▼▼▼

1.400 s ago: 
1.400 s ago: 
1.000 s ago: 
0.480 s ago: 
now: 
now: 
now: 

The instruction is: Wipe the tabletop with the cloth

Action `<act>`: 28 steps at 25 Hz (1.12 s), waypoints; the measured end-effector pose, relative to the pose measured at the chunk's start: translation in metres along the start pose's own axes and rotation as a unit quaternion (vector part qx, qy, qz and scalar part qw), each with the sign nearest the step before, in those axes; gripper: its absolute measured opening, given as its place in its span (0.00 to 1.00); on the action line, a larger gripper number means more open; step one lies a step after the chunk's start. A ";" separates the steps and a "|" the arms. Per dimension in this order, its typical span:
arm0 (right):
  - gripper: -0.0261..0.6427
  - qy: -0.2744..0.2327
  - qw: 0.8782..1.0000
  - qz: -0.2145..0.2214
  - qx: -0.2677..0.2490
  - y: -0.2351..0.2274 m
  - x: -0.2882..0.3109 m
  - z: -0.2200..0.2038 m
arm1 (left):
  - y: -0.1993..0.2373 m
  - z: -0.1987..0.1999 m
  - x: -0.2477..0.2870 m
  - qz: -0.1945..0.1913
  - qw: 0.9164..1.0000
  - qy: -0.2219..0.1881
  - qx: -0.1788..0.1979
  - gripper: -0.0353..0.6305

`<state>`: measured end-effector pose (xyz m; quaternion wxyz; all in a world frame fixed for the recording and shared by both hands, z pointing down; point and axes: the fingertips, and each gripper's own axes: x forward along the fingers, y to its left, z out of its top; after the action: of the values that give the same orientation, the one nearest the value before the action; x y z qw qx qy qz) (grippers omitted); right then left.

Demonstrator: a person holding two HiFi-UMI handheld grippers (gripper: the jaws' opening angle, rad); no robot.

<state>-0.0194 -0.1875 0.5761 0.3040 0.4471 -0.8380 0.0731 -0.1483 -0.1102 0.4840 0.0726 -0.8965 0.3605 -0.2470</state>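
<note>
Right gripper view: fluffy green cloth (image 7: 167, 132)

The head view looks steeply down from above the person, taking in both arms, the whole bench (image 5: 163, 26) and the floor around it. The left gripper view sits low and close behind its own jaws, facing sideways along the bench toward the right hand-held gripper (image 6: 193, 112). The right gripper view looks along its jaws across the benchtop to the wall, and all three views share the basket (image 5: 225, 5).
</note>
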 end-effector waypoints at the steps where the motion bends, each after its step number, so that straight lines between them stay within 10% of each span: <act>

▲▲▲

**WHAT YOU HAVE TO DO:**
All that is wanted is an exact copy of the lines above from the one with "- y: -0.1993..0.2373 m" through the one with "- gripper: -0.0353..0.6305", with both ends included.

**SOLUTION FOR THIS TASK:**
  - y: -0.1993..0.2373 m
  - z: -0.1987..0.1999 m
  - x: -0.2477..0.2870 m
  - qz: -0.1945..0.1913
  - qw: 0.9164..1.0000
  - qy: -0.2219..0.1881
  - qx: -0.1788..0.1979
  - gripper: -0.0353..0.6305

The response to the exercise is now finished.